| Directions |
The lines to be extracted run from the start of the listing through the line containing "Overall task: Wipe"; copy them exactly and nothing else.

| Records provided |
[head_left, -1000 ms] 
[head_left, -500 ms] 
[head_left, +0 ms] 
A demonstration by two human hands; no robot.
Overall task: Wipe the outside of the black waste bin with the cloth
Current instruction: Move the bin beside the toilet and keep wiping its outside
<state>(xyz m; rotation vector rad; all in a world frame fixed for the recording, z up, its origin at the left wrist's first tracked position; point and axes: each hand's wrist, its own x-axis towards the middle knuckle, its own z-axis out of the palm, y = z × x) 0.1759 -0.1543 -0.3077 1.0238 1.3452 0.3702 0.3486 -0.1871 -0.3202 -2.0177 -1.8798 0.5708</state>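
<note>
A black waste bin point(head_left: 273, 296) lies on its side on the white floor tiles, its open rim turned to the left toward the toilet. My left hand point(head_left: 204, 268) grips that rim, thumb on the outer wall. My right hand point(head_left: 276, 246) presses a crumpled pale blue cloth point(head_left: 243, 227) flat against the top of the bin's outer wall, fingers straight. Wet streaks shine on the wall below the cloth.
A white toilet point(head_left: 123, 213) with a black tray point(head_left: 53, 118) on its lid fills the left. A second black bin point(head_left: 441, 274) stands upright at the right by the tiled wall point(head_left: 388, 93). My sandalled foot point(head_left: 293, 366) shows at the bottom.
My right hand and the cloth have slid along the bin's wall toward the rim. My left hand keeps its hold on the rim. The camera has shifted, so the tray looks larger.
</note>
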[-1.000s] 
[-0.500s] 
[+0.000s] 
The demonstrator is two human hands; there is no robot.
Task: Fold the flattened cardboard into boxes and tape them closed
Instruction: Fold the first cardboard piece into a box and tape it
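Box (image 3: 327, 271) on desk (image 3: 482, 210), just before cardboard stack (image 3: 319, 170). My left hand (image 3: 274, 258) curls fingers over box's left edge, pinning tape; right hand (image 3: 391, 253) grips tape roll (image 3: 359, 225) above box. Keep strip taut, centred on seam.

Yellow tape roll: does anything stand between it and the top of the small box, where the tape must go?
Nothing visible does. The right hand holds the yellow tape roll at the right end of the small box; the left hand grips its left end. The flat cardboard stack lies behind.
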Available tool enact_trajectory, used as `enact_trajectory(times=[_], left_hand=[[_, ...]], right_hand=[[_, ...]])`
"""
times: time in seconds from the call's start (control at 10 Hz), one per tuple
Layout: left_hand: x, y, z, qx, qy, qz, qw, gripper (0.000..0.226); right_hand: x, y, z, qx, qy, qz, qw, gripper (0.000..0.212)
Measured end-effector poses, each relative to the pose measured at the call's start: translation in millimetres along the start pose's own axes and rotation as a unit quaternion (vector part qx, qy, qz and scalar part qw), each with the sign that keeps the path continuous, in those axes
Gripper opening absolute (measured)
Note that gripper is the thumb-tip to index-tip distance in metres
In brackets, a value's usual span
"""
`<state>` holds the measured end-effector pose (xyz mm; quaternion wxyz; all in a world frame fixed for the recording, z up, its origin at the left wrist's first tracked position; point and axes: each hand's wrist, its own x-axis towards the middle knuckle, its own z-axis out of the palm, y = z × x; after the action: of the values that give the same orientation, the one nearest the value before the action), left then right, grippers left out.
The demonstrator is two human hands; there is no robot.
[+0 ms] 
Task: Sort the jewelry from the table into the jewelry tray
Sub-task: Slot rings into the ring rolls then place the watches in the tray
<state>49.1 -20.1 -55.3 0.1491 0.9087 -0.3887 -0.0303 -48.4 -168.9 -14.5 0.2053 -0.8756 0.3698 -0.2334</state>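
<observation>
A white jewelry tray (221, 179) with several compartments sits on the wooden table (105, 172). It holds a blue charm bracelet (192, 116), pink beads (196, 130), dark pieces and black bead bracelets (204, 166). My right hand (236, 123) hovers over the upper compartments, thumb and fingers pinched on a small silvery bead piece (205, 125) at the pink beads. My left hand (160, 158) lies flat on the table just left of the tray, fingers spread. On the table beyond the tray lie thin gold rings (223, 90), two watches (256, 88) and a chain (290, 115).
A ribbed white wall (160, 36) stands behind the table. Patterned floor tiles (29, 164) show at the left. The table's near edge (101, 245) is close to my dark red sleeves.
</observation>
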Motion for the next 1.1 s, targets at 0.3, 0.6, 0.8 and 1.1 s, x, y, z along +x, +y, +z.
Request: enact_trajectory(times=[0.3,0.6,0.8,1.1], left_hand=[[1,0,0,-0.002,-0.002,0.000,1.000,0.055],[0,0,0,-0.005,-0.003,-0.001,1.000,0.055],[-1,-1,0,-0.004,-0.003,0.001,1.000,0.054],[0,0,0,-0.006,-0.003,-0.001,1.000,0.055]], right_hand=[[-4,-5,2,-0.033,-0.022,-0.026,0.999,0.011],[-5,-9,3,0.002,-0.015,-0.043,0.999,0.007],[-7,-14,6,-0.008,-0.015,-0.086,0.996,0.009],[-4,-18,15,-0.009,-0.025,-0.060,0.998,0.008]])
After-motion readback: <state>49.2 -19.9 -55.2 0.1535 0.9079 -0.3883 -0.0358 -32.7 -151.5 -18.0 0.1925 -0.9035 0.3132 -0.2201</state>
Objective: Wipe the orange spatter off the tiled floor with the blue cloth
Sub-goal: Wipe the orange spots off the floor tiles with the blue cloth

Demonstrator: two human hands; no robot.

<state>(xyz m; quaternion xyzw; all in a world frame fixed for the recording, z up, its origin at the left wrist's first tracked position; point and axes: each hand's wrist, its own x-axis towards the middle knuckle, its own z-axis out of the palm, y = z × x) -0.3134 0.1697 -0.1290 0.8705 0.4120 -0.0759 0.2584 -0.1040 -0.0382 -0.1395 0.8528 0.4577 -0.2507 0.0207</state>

| Your response |
[head_left, -1000 ms] 
[head_left, -500 ms] 
[head_left, +0 ms] 
A demonstration by two human hands; no robot.
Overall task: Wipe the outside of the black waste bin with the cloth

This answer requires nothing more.